* **Supplied data**:
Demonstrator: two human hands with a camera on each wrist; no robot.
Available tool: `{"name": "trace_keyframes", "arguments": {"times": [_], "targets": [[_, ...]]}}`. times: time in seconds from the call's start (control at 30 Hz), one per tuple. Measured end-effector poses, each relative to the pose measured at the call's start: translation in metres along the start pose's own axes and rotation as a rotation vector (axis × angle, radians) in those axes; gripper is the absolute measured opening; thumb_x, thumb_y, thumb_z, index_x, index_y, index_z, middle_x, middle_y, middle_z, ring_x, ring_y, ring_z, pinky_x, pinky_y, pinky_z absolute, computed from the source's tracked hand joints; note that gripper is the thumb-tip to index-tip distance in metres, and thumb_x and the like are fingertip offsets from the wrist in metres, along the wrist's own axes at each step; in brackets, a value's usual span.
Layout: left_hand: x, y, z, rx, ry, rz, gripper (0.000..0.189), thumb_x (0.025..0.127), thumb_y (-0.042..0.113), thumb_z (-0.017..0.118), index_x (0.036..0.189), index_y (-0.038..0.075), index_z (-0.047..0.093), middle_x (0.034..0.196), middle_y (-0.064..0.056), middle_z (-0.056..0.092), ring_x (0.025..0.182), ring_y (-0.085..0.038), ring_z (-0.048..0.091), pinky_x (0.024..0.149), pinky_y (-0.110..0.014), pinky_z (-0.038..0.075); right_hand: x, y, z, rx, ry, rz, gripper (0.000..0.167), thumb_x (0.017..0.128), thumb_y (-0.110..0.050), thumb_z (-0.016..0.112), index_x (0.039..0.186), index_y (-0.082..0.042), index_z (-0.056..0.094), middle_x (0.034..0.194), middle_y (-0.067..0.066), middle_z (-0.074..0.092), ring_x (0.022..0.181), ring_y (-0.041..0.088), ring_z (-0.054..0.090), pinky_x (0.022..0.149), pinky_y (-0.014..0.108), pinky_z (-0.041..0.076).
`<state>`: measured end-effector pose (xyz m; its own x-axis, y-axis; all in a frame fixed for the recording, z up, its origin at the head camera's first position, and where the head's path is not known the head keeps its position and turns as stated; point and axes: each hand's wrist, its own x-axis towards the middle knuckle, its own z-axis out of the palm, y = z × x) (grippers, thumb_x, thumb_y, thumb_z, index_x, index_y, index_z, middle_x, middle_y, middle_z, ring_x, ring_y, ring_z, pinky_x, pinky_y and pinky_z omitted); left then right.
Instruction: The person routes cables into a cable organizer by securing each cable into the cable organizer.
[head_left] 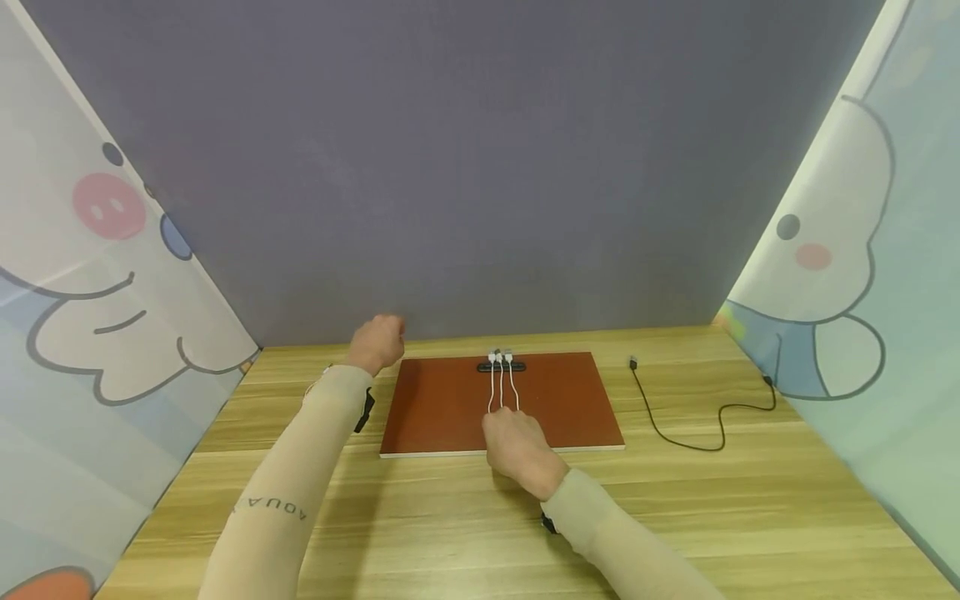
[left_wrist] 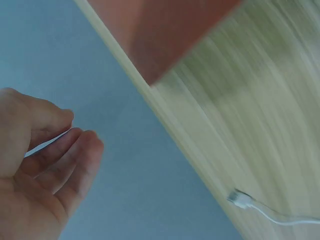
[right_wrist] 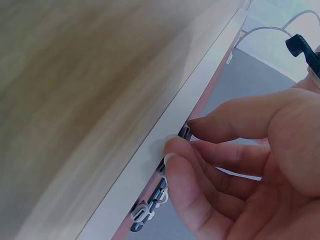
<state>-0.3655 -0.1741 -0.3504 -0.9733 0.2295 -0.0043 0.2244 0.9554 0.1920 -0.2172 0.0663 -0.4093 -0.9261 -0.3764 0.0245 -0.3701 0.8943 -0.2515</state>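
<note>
Looks like you're routing cables at the black strip (head_left: 519,367): right hand (head_left: 519,448) pinching a white cable (head_left: 514,387) near the brown board's (head_left: 435,408) front edge, left hand (head_left: 377,342) empty, fingertips nearly together; next probably calls for gently straightening it

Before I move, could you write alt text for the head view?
A person's right hand is at the near end of three white cables running from a black strip on a reddish-brown board; the left hand hovers by the board's far left corner. A black cable lies on the wooden table.
</note>
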Motion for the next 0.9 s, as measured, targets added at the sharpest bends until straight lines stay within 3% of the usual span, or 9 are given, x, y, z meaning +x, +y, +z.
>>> {"name": "trace_keyframes", "arguments": {"times": [0.23, 0.5, 0.63, 0.8, 0.9], "targets": [[-0.004, -0.027, 0.008, 0.024, 0.042, -0.063, 0.039, 0.098, 0.000, 0.050, 0.136, -0.003, 0.060, 0.135, -0.024, 0.058, 0.120, -0.044, 0.058, 0.092, -0.057, 0.052, -0.001, 0.001, 0.000, -0.029, -0.003, -0.029, 0.045, 0.088, 0.008, 0.065, 0.057, -0.017, 0.044, 0.056, -0.005, 0.036, 0.048, 0.008, 0.030, 0.039, 0.022, 0.029], [-0.018, -0.057, 0.018, 0.057, 0.055, -0.123, 0.047, 0.095, 0.007, 0.061, 0.137, -0.013, 0.051, 0.138, -0.039, 0.044, 0.126, -0.056, 0.043, 0.102, -0.064, 0.043, 0.000, 0.000, 0.000, -0.035, -0.007, -0.039, 0.047, 0.089, 0.007, 0.065, 0.057, -0.018, 0.041, 0.056, -0.006, 0.028, 0.048, 0.007, 0.026, 0.039, 0.021, 0.025], [-0.027, -0.069, 0.026, 0.083, 0.021, -0.155, 0.048, 0.098, 0.012, 0.056, 0.138, -0.013, 0.048, 0.136, -0.041, 0.043, 0.126, -0.058, 0.042, 0.101, -0.065, 0.043, 0.001, 0.000, 0.000, -0.037, -0.017, -0.031, 0.045, 0.089, 0.007, 0.066, 0.057, -0.017, 0.044, 0.056, -0.006, 0.031, 0.048, 0.008, 0.028, 0.039, 0.022, 0.027], [-0.033, -0.078, 0.034, 0.077, -0.080, -0.218, 0.049, 0.104, 0.017, 0.041, 0.144, -0.012, 0.043, 0.141, -0.041, 0.040, 0.130, -0.059, 0.037, 0.106, -0.067, 0.036, 0.001, -0.001, 0.001, -0.038, -0.022, -0.030, 0.040, 0.089, 0.006, 0.066, 0.060, -0.015, 0.050, 0.057, -0.005, 0.035, 0.049, 0.008, 0.030, 0.040, 0.023, 0.029], [-0.036, -0.082, 0.037, 0.092, -0.142, -0.242, 0.055, 0.105, 0.021, 0.043, 0.147, -0.014, 0.036, 0.144, -0.043, 0.036, 0.131, -0.060, 0.036, 0.107, -0.067, 0.035, 0.001, -0.001, 0.002, -0.036, -0.021, -0.030, 0.039, 0.089, 0.007, 0.066, 0.060, -0.015, 0.051, 0.056, -0.005, 0.035, 0.049, 0.008, 0.030, 0.040, 0.022, 0.029]]}}
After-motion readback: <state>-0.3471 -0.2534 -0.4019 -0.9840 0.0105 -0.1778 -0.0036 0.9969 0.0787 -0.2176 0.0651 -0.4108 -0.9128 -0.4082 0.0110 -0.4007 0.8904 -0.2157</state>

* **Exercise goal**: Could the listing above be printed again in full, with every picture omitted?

* **Your solution**:
Demonstrator: two human hands with a camera on each wrist; no robot.
Available tool: `{"name": "trace_keyframes", "arguments": {"times": [_], "targets": [[_, ...]]}}`. times: time in seconds from the call's start (control at 30 Hz), one per tuple. Measured end-effector poses, each relative to the pose measured at the call's start: translation in metres along the start pose's own axes and rotation as a rotation vector (axis × angle, radians) in those axes; gripper is the absolute measured opening; thumb_x, thumb_y, thumb_z, index_x, index_y, index_z, middle_x, middle_y, middle_z, ring_x, ring_y, ring_z, pinky_x, pinky_y, pinky_z absolute, computed from the source's tracked hand joints; note that gripper is the thumb-tip to index-tip distance in metres, and thumb_x and the like are fingertip offsets from the wrist in metres, along the wrist's own axes at each step; in brackets, a value's usual span.
Layout: left_hand: x, y, z, rx, ry, rz, gripper (0.000..0.189), thumb_x (0.025..0.127), thumb_y (-0.042..0.113), thumb_z (-0.017..0.118), index_x (0.036..0.189), index_y (-0.038..0.075), index_z (-0.047..0.093), middle_x (0.034..0.196), middle_y (-0.064..0.056), middle_z (-0.056..0.092), ring_x (0.025..0.182), ring_y (-0.085..0.038), ring_z (-0.048..0.091), pinky_x (0.024..0.149), pinky_y (-0.110..0.014), pinky_z (-0.038..0.075); right_hand: x, y, z, rx, ry, rz, gripper (0.000..0.167), thumb_x (0.017..0.128), thumb_y (-0.110..0.050), thumb_z (-0.016..0.112), index_x (0.039..0.186), index_y (-0.082..0.042), index_z (-0.056..0.094), middle_x (0.034..0.194), middle_y (-0.067..0.066), middle_z (-0.074..0.092), ring_x (0.022..0.181), ring_y (-0.041..0.088), ring_z (-0.054..0.090), pinky_x (0.022..0.149), pinky_y (-0.014..0.108), pinky_z (-0.041..0.076).
`<state>`: measured end-effector pose (xyz m; its own x-axis, y-axis; all in a frame fixed for the recording, z up, its origin at the head camera's first position, and where the head's path is not known the head keeps its position and turns as stated; point and axes: each hand's wrist, its own x-axis towards the middle knuckle, its own z-axis out of the palm, y = z × x) (grippers, thumb_x, thumb_y, thumb_z, index_x, index_y, index_z, middle_x, middle_y, middle_z, ring_x, ring_y, ring_z, pinky_x, pinky_y and pinky_z omitted); left then right.
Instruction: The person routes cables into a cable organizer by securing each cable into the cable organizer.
[head_left] 
[left_wrist] 
[right_wrist] 
<state>-0.3655 -0.1741 -0.3504 -0.9733 0.2295 -0.0043 0.2244 0.9554 0.1920 -0.2172 0.0663 -0.4093 -0.9261 -0.3764 0.0245 -0.3701 0.8943 -0.2515</state>
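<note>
Looks like you're routing cables at the black strip (head_left: 519,367): right hand (head_left: 519,448) pinching a white cable (head_left: 514,387) near the brown board's (head_left: 435,408) front edge, left hand (head_left: 377,342) empty, fingertips nearly together; next probably calls for gently straightening it

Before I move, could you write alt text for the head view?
A person's right hand is at the near end of three white cables running from a black strip on a reddish-brown board; the left hand hovers by the board's far left corner. A black cable lies on the wooden table.
</note>
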Motion for the next 0.9 s, as measured, targets added at the sharpest bends until straight lines stay within 3% of the usual span, or 9 are given, x, y, z meaning +x, +y, +z.
>>> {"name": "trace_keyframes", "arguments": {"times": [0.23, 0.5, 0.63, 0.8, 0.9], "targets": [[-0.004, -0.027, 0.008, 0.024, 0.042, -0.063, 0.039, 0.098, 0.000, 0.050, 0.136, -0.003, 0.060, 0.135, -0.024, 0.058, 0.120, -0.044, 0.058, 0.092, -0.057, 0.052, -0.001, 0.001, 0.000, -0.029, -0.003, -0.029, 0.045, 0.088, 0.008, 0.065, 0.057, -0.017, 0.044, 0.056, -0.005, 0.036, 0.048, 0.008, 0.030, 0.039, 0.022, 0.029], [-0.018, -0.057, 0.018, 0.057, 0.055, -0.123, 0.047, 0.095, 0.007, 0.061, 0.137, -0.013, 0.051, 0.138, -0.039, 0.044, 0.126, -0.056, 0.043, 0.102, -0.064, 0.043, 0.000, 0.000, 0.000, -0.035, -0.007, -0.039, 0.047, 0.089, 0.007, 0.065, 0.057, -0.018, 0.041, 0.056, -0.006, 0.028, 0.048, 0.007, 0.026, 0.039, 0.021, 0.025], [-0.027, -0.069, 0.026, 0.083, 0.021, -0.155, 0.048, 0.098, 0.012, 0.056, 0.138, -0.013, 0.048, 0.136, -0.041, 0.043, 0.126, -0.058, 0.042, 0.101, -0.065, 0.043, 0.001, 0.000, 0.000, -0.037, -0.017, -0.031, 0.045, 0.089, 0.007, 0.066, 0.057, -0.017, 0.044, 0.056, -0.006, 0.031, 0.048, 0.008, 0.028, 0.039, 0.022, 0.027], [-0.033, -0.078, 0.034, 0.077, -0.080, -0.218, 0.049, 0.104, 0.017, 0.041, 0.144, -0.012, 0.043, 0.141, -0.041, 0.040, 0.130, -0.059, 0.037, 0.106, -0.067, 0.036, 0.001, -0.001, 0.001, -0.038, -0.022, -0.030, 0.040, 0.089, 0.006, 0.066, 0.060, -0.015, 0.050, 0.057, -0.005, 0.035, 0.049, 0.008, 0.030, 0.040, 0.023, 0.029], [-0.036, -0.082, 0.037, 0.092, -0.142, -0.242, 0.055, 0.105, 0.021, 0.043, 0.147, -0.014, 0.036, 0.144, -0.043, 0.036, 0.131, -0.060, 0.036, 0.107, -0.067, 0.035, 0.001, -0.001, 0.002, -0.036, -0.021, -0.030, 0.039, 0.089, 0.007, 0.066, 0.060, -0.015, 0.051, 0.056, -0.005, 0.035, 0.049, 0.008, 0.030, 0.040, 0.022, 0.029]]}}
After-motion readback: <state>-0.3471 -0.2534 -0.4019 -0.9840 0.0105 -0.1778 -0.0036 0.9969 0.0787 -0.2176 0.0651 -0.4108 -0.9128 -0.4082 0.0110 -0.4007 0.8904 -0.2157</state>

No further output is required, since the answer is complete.